D’humeur bougonne, notre cher Mr. Oizo expose – avec un style qui lui est propre – les velléités d’une époque s’abandonnant à la futilité, le temps étant à l’action et non à la réflexion. Symbole de ce monde de l’instantané, les fameux réseaux sociaux, aidant à l’amplification de ce phénomène du buzz. Il faut faire parler pour intéresser le public, proposer du contenu chic et choc pour susciter la controverse – et attirer la lumière (ainsi que les sponsors) sur soi. Un système devenant la norme dans beaucoup de domaines, ce qui agace passablement Dupieux si l’on en croit l’intrigue ici tissée, se concentrant sur le parcours débridé d’une vedette 2.0, prête à tout pour faire du clic. Magalie. Des exactions de cette personnalité clivante, s’amorce une session de ‘damage control’ tournant progressivement à la sortie de piste pour elle et son assistant.
Quand une mystérieuse journaliste tente de jouer la carte du chantage pour obtenir un entretien exclusif de l’influenceuse de l’extrême – qui s’est mise au vert après un incident (qui donne son titre au film) – les repères de cette dernière vacillent, sa coquille se fendillant au gré des questions posées, ne faisant que révéler ses multiples facettes. Un instant vérité servant de moteur à un script lorgnant du côté du récent Daaaaaali ! pour mettre en parallèle l’art et l’humain, le tout sur l’autel de la créativité. Mais ici, point de fantaisie, juste de l’amertume derrière un humour poil à gratter. Car nos protagonistes sont enfermés dans une cage métaphorique, les empêchant de s’accomplir tous autant qu’ils sont. Que l’on soit une star d’internet, un homme à tout faire, une titulaire de carte de presse, un fan, dans l’absolu rien n’empêche de se sentir faillible, seul.

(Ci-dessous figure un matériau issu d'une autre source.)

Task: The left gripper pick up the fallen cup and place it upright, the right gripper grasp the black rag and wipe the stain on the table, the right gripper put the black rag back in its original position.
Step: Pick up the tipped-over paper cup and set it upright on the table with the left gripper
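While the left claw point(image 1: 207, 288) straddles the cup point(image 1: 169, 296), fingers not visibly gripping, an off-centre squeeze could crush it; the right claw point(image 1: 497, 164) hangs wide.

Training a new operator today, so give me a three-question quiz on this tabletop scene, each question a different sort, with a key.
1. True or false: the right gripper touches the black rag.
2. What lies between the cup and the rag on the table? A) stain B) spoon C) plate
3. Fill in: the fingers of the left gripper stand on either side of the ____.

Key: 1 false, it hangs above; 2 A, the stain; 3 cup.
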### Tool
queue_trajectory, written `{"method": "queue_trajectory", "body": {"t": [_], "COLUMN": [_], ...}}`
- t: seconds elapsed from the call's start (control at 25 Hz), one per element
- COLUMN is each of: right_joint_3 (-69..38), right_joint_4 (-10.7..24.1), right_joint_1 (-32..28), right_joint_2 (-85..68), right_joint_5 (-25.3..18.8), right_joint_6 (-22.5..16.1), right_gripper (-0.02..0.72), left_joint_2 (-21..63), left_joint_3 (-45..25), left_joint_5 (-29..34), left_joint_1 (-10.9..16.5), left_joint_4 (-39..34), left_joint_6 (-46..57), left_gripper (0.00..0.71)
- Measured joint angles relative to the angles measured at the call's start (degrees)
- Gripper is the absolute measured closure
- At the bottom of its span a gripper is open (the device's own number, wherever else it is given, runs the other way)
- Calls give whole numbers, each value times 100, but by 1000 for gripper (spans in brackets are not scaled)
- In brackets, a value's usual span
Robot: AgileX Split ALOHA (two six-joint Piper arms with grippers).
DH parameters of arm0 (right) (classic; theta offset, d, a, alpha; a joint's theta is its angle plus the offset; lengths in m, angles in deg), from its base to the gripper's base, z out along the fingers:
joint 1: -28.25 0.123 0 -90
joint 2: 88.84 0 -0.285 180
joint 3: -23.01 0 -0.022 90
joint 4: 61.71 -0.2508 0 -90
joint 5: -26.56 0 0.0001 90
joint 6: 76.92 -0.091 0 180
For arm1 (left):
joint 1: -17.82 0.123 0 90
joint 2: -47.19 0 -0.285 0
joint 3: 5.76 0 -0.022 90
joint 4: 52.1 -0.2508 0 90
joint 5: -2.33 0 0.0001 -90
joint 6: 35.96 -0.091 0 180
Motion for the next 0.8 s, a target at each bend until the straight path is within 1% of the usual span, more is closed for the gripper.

Un constat plutôt triste, bifurquant malheureusement dans le tragi-comique dans un dernier acte où la perte de contrôle se fait ressentir devant et derrière la caméra, histoire de conclure cette diatribe sur un joyeux bordel. Se terminant en eau de boudin, L’accident de piano peut par contre compter sur la prestation de sa distribution, en particulier Adèle Exarchopoulos, qui sait se montrer tour à tour cinglante, dérangeante puis touchante dans la peau de Magaloche, star du trash difficile à cerner. L’actrice s’éclate à camper des rôles à la marge chez Dupieux et cela se ressent. À ses côtés, si l’on regrettera l’utilisation faite de Karim Leklou, peu mis en valeur, apprécions la place donnée à Jérôme Commandeur et Sandrine Kiberlain, qui savent rapidement trouver leurs marques dans l’univers si particulier du réalisateur.
Avec l’accident de piano, Quentin Dupieux nous joue la mélodie cinglante de la satire pour se moquer d’une génération dénuée d’âme à l’ère des réseaux sociaux et de la recherche permanente du buzz. Le tout pour une œuvre caustique pouvant compter sur la prestation remarquée de sa distribution pour palier aux fluctuations d’un scénario s’essoufflant malheureusement en fin de partition.